Reflinks, block cloning, and alternatives

  • Many argue modern block cloning / reflinks (BRT, copy_file_range, cp --reflink=auto) provide most of the practical benefit:
    • Cheap, instantaneous “copies” when the system knows an operation is a copy (VM templates, file copies, containers, Flatpak).
    • No global dedup table; overhead is proportional to actual clones.
  • Consensus: enable ZFS compression almost everywhere; consider dedup only for very specific, proven-high-duplication workloads.

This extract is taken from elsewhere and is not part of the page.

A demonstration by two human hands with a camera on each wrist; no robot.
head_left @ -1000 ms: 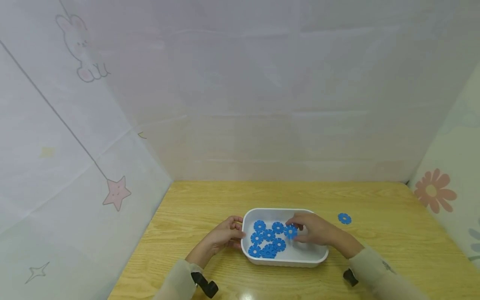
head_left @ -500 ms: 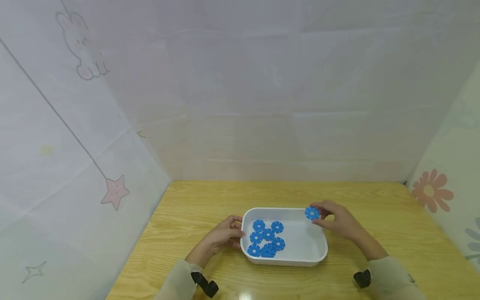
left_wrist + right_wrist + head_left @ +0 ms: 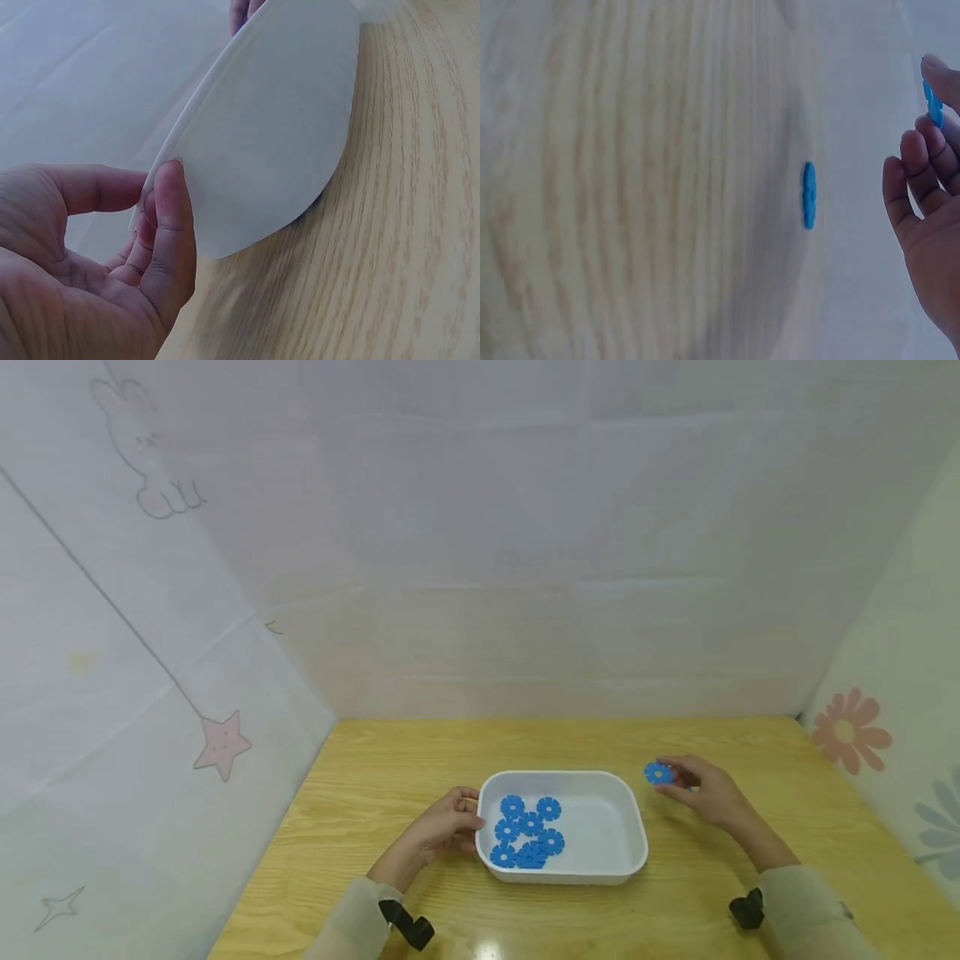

Enterprise arrays vs. filesystems

  • Some report 3:1–6:1+ savings with enterprise arrays (Pure, Dell/EMC, Nimble, Windows server dedup).
  • Others point out:
    • Arrays often use smaller blocks, offline or background dedup, and different economics (power, rack space, controller cost).
    • Filesystem-level inline dedup is harder to make generally cheap and safe.

Other themes

  • Security: concern about cross-tenant information leaks via dedupe (timing/side channels), echoing prior RAM-dedup issues.
  • Snapshots: dedup or clone changes don’t reclaim space until old snapshots referencing blocks are removed.
  • Encryption: stacking ZFS on dm-crypt/LUKS avoids ZFS’s own encryption quirks but precludes block-level dedup.